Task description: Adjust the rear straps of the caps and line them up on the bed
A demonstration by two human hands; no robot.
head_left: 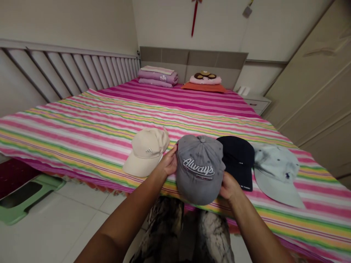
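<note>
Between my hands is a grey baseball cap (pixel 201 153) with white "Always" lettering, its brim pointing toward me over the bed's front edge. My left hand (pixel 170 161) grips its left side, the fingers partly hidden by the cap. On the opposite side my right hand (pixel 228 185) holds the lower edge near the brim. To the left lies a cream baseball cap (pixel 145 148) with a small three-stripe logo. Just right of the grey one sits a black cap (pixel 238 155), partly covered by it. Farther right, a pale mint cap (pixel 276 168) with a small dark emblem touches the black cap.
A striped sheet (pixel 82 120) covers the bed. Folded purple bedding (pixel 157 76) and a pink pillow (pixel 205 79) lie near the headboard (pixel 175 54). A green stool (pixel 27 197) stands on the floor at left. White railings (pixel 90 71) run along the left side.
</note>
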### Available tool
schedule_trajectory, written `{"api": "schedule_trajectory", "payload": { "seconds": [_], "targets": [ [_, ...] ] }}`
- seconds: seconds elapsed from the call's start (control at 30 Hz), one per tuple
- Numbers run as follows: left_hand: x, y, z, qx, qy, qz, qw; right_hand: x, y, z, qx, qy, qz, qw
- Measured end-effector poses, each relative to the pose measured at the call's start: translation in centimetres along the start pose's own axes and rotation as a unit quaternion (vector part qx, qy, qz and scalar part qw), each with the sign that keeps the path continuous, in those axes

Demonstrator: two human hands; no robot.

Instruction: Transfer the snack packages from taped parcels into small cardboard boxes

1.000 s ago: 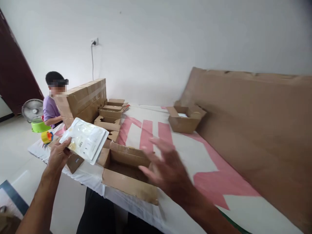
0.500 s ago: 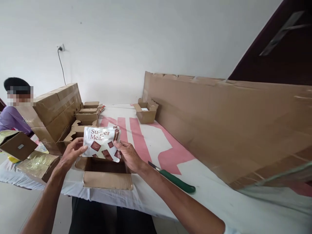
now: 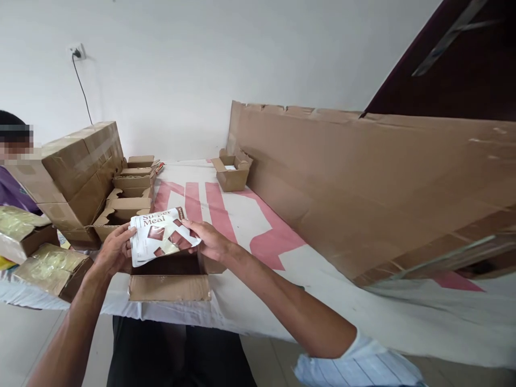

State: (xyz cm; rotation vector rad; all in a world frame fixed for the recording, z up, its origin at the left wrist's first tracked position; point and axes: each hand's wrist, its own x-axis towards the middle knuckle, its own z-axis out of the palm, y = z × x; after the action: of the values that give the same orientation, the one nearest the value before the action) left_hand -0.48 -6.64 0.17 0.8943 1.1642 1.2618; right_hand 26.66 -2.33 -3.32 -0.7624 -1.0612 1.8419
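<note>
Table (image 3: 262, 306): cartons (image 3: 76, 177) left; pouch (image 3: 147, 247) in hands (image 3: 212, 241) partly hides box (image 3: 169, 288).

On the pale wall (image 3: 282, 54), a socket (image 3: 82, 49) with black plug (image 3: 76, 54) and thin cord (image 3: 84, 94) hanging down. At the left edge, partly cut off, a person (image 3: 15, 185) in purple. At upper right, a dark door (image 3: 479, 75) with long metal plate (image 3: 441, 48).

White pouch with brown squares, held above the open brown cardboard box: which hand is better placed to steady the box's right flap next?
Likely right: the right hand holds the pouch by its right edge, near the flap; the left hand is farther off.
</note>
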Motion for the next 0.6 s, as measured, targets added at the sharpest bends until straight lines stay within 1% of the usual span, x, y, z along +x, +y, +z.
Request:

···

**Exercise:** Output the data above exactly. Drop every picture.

**Expected answer:**
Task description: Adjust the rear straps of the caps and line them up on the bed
A demonstration by two human hands; no robot.
head_left: 
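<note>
Between my hands is a grey baseball cap (pixel 201 153) with white "Always" lettering, its brim pointing toward me over the bed's front edge. My left hand (pixel 170 161) grips its left side, the fingers partly hidden by the cap. On the opposite side my right hand (pixel 228 185) holds the lower edge near the brim. To the left lies a cream baseball cap (pixel 145 148) with a small three-stripe logo. Just right of the grey one sits a black cap (pixel 238 155), partly covered by it. Farther right, a pale mint cap (pixel 276 168) with a small dark emblem touches the black cap.
A striped sheet (pixel 82 120) covers the bed. Folded purple bedding (pixel 157 76) and a pink pillow (pixel 205 79) lie near the headboard (pixel 175 54). A green stool (pixel 27 197) stands on the floor at left. White railings (pixel 90 71) run along the left side.
</note>
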### Available tool
schedule_trajectory, written `{"api": "schedule_trajectory", "payload": { "seconds": [_], "targets": [ [_, ...] ] }}`
- seconds: seconds elapsed from the call's start (control at 30 Hz), one per tuple
- Numbers run as follows: left_hand: x, y, z, qx, qy, qz, qw; right_hand: x, y, z, qx, qy, qz, qw
- Measured end-effector poses, each relative to the pose measured at the call's start: translation in centimetres along the start pose's own axes and rotation as a unit quaternion (vector part qx, qy, qz and scalar part qw), each with the sign that keeps the path continuous, in those axes

Demonstrator: two human hands; no robot.

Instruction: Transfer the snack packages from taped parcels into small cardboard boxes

1.000 s ago: 
0.500 s ago: 
now: 

State: (xyz cm; rotation vector rad; all in a world frame fixed for the recording, z up, its origin at the left wrist's first tracked position; point and axes: each hand's wrist, its own x-axis towards the middle knuckle, its own z-axis out of the palm, y = z × x; after the action: of the values that give the same orientation, the one nearest the value before the action) left_hand -0.48 -6.64 0.17 0.8943 1.1642 1.2618; right_hand 26.66 -2.33 -3.32 -0.7624 -1.0612 1.8419
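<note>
Table (image 3: 262, 306): cartons (image 3: 76, 177) left; pouch (image 3: 147, 247) in hands (image 3: 212, 241) partly hides box (image 3: 169, 288).

On the pale wall (image 3: 282, 54), a socket (image 3: 82, 49) with black plug (image 3: 76, 54) and thin cord (image 3: 84, 94) hanging down. At the left edge, partly cut off, a person (image 3: 15, 185) in purple. At upper right, a dark door (image 3: 479, 75) with long metal plate (image 3: 441, 48).

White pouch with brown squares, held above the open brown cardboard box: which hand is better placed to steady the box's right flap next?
Likely right: the right hand holds the pouch by its right edge, near the flap; the left hand is farther off.
</note>
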Motion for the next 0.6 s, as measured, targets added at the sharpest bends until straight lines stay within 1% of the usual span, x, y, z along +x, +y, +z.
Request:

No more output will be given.